### Requirement
Keep the lines exact and the pictures out as you repeat the following listing.

### Data shown
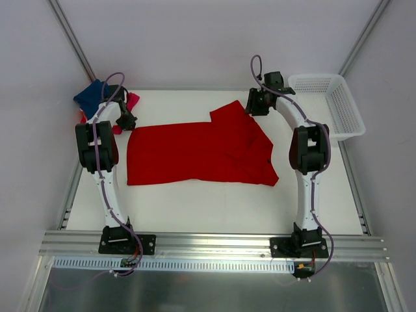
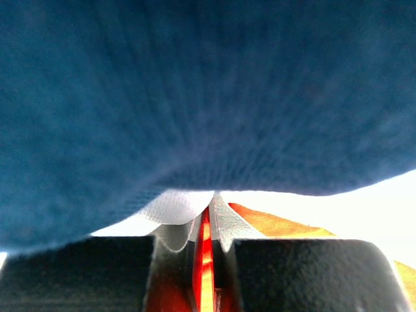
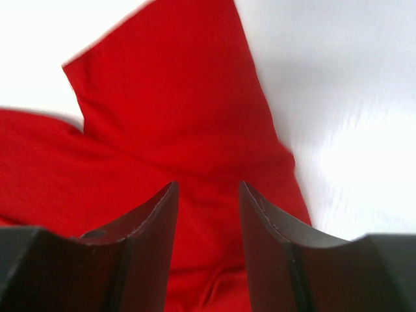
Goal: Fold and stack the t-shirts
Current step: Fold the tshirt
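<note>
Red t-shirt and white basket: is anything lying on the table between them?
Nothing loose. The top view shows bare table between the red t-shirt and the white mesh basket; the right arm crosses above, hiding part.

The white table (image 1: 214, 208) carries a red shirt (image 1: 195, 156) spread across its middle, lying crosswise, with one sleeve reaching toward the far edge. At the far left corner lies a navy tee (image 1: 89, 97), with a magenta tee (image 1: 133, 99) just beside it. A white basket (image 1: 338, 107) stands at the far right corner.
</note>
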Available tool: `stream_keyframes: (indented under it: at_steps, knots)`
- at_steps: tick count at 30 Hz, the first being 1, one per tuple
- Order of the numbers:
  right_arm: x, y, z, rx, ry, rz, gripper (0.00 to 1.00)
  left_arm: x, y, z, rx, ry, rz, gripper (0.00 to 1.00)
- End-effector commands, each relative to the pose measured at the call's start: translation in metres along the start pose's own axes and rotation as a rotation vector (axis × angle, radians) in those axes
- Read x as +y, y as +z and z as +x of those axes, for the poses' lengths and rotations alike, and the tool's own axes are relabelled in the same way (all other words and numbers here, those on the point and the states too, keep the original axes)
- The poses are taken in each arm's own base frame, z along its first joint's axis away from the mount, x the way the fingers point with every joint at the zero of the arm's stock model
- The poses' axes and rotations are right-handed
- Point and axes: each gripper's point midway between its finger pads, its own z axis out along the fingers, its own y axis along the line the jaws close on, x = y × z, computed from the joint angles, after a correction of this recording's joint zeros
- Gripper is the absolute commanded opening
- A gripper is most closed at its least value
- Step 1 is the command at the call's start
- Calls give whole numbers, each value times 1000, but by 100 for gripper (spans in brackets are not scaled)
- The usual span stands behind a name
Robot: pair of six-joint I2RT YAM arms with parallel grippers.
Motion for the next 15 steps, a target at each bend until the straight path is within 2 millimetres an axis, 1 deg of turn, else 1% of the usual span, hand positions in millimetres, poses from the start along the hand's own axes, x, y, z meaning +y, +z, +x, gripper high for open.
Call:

### Exercise solution
Goal: Fold and stack the t-shirts
Current step: Fold the tshirt
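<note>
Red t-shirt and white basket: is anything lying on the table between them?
Nothing loose. The top view shows bare table between the red t-shirt and the white mesh basket; the right arm crosses above, hiding part.

The white table (image 1: 214, 208) carries a red shirt (image 1: 195, 156) spread across its middle, lying crosswise, with one sleeve reaching toward the far edge. At the far left corner lies a navy tee (image 1: 89, 97), with a magenta tee (image 1: 133, 99) just beside it. A white basket (image 1: 338, 107) stands at the far right corner.
</note>
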Available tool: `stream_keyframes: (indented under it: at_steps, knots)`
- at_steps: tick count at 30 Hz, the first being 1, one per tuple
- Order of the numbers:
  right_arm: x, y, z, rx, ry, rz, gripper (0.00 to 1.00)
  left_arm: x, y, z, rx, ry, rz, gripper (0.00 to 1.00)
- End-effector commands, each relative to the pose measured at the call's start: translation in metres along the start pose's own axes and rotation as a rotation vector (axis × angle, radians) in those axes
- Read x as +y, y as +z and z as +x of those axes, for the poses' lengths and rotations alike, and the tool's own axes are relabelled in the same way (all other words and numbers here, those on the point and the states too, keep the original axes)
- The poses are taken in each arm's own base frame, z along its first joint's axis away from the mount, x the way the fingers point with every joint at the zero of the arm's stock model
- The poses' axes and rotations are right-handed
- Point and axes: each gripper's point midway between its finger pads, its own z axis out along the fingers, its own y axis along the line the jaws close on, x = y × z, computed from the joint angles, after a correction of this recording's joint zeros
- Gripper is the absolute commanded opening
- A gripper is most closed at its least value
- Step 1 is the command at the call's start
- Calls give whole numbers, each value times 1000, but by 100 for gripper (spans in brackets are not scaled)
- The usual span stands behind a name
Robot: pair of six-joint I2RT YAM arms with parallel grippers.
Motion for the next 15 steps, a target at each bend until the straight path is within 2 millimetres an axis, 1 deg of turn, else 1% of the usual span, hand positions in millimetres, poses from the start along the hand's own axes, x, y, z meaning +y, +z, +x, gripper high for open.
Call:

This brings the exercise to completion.